Write a 150- to 350-word response to the following:

Discuss at least two components described in the Billing Workflow section in Ch. 10 of Health Information and Technology Management.

  • How do these components affect health care reimbursement?

Billing Workflow

  • 1. Providers of all types verify patient insurance eligibility with the health plan, either prior to or during the admission or visit. Medical offices collect and post copays at the visit.
  • 2. The patient is treated and discharged or checked out.
  • 3. As you learned in Chapter 9, the provider usually needs to bill a third party, the insurance plan, in order to receive payment. The insurance bill is called a claim. The first step in preparing the claim is to assign procedure codes for the services rendered and the supplies used and diagnosis codes representing the disease or medical condition.

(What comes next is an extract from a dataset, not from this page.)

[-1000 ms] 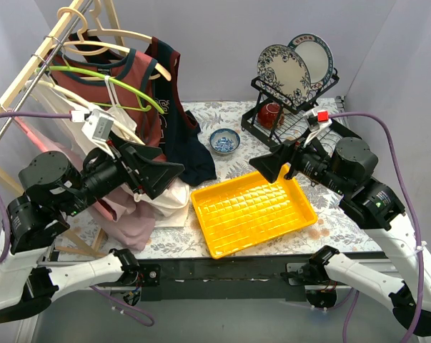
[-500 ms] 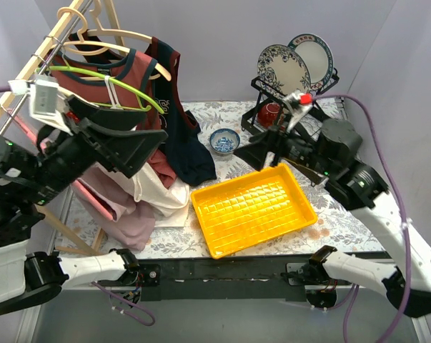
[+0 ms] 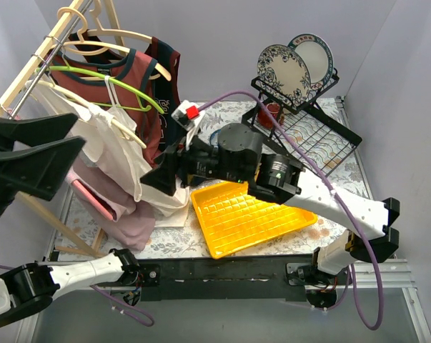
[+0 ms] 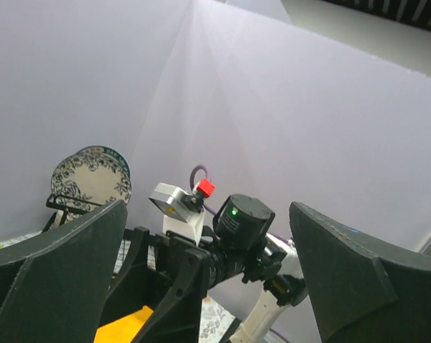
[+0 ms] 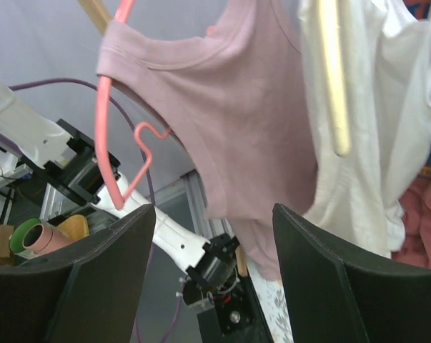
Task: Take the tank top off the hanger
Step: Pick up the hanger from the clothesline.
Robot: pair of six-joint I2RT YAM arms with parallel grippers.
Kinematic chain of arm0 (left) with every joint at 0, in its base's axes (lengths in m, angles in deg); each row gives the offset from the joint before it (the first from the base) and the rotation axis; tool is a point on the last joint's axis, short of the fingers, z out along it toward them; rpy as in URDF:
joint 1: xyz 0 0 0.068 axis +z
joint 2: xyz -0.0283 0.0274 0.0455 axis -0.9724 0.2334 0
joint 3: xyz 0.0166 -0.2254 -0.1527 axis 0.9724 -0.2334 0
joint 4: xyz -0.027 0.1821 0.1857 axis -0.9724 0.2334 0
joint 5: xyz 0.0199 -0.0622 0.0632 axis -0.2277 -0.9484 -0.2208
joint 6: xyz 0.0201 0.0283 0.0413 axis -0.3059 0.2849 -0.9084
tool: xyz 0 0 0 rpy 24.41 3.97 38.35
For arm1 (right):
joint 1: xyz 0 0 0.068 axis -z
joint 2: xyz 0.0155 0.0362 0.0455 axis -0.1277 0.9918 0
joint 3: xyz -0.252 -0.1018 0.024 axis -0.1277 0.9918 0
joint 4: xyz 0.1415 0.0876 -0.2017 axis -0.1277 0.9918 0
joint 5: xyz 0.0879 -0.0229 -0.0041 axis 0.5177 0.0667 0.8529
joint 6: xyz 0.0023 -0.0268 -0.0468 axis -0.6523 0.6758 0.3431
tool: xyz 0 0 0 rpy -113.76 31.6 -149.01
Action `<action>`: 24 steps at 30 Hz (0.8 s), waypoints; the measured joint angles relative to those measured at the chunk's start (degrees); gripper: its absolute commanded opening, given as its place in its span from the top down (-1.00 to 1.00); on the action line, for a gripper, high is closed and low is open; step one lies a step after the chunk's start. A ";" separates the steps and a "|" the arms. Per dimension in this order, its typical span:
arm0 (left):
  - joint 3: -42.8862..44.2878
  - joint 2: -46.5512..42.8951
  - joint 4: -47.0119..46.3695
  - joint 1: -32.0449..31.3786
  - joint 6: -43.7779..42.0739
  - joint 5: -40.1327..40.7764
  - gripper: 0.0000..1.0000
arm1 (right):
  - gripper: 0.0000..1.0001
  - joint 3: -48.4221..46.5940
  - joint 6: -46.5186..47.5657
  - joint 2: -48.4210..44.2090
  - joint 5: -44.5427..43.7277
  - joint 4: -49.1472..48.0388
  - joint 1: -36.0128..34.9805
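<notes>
Tabletop (image 3: 222,114) holds one tray (image 3: 236,223), two plates (image 3: 283,70); one pink tank top (image 5: 236,121) hangs.

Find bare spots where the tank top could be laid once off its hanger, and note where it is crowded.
Free: the inside of the yellow tray, and the table strip at the near edge between tray and hanging clothes. Crowded: the left under those clothes, and the back right around the dish rack.
</notes>
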 measured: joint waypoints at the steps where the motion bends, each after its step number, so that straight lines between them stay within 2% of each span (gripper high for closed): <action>1: 0.11 -0.81 0.04 0.02 0.00 0.48 -0.96 | -0.47 -0.52 0.35 0.74 -1.14 -1.05 -1.38; 10: 3.43 -2.23 2.49 0.02 -0.07 2.67 -0.96 | -0.47 -6.08 4.66 9.35 -11.13 -10.12 -10.67; 17: 3.56 -2.21 5.42 0.02 -0.24 3.56 -0.97 | -0.47 -10.25 7.19 16.00 -14.25 -11.85 -12.87; 24: 3.54 -2.21 7.21 0.00 -0.81 4.79 -0.97 | -0.50 -11.85 8.31 18.49 -16.31 -11.82 -14.34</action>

  • 4. Using these codes and the patient registration information, a computer program generates a paper or electronic claim to be sent to the insurance plan.Before the claim is sent to the insurance plan, an insurance or claim specialist reviews the claim to make sure there are no errors. Because of the volume of claims, a computer program is used to examine the claim data and identify problems. Once the claim is correct, it is sent to the insurance plan (usually electronically).
  • 5. When the claim is received by the insurance plan, it is adjudicated. If the claim is correct, a payment is sent to the provider; this is called the remittance. A paper or electronic document is generated that explains the amounts that were paid. This is called the remittance advice or explanation of benefits(EOB).

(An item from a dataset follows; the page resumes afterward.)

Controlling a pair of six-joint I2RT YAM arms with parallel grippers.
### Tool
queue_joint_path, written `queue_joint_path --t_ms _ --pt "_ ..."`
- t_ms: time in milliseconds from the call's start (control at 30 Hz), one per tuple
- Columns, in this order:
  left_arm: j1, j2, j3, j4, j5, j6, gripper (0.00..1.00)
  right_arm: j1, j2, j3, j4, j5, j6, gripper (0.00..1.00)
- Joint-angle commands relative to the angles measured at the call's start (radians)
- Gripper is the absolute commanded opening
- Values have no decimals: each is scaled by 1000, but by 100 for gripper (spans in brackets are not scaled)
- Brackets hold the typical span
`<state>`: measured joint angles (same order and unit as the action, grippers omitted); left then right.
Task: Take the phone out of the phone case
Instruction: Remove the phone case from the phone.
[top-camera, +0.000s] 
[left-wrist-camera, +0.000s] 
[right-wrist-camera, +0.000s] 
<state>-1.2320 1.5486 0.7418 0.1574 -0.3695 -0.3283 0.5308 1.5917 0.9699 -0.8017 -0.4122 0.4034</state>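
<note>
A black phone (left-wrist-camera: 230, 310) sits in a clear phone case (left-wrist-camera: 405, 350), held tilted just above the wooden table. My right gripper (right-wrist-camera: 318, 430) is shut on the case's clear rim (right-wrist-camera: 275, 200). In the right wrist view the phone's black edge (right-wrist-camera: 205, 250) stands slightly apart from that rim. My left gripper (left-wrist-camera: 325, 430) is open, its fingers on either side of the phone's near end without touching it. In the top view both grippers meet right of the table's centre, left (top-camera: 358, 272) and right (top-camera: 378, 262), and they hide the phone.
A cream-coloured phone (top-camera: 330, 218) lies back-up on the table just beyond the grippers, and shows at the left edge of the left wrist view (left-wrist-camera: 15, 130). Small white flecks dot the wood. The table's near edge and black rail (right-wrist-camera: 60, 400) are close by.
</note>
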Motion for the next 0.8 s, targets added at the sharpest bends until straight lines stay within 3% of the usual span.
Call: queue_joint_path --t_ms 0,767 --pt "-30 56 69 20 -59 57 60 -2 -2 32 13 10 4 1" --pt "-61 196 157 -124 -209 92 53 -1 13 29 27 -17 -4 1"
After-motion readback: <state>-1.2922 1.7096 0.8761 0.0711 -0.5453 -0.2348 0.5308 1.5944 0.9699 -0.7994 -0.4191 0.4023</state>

  • 6. When the remittance is received by the provider, the payment amount is recorded in the patient accounts system. Frequently, the amount billed does not equal the amount paid. This may be the result of a contractual agreement that stipulates that the provider will accept a discounted payment and/or that a portion of the charges is the patient’s obligation. An accounting entry called a write-down adjustment is posted to adjust the charge.

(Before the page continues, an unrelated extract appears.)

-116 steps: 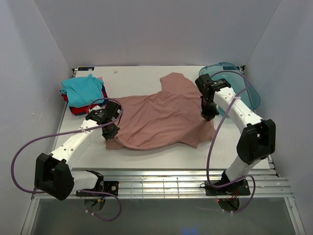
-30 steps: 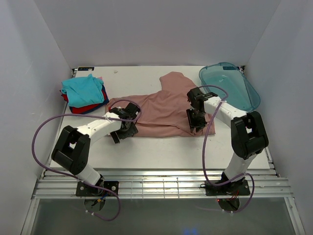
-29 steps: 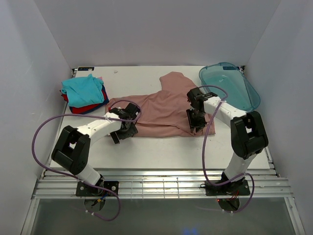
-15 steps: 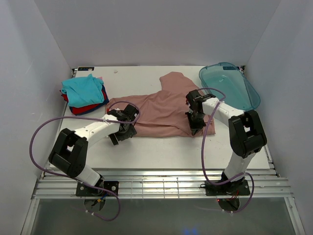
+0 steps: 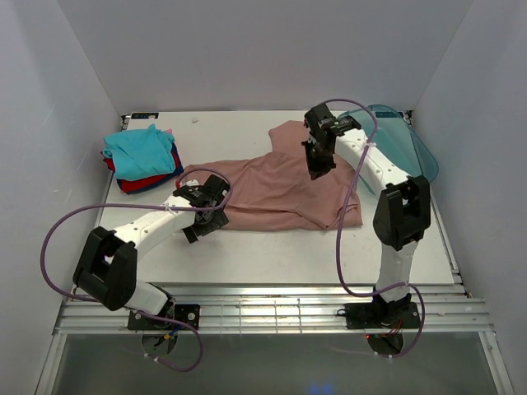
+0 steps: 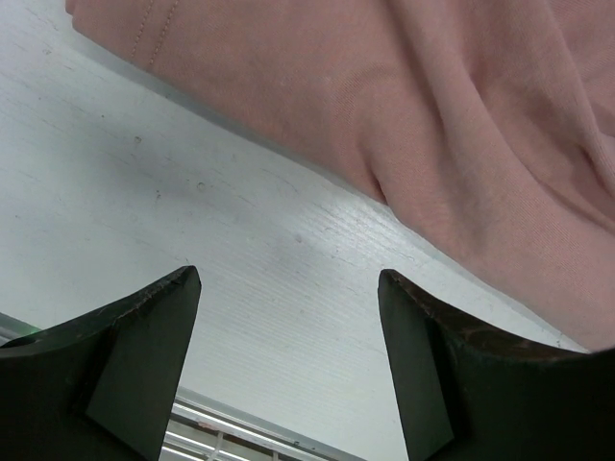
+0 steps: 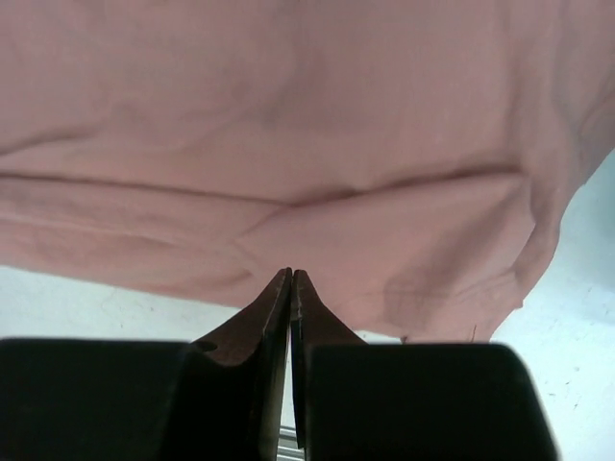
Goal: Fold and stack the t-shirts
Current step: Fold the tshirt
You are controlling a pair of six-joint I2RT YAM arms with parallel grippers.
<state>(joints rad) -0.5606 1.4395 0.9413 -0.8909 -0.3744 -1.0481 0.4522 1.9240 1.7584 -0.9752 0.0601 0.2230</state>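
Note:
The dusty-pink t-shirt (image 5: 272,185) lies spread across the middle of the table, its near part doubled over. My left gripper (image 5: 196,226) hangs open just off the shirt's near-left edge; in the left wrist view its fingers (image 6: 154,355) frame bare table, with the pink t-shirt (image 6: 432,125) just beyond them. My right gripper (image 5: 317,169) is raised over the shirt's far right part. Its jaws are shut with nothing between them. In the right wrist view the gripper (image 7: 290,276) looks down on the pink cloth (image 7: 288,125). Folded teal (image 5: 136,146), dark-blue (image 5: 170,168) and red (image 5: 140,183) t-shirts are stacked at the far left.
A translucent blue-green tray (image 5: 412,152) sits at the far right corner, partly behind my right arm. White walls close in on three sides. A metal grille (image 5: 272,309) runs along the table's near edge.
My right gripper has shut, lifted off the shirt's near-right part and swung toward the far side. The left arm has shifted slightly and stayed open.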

  • 7. If the patient has a secondary insurance plan, a claim is next sent to the second plan. In certain cases the first plan will automatically forward the claim to the second plan. This is called a “piggyback” claim or coordination of benefit (COB) claim. For example, when a Medicare patient has a supplemental insurance policy with the fiscal intermediary who processes the Medicare claims, the company will sometimes process the secondary claim automatically. This eliminates the need for the provider to file a second claim. These are also known as crossover claims.
  • 8. Most health plans require the patient to pay a portion of the medical bill. These payments are referred to as the copay, coinsurance, and deductible amounts. The copay amount is usually stated on the patient’s insurance card and collected during the patient visit. The coinsurance amount is usually a percentage of the allowed amount and is not known until the claim has been adjudicated. The EOB tells the provider what amount is the patient’s responsibility.When all the patient’s insurance plans have responded with remittance advice, a bill or statement is sent to the patient for any amounts due that are the patient’s responsibility. The patient statement should clearly show the amounts paid or denied by the insurance plans, any adjustments to the charges required by the plan contract, and the amount due from the patient.
  • 9. When patient payments are received by the medical office or hospital, they are posted to the patient’s account. When the account balance is zero, no further statements will be sent.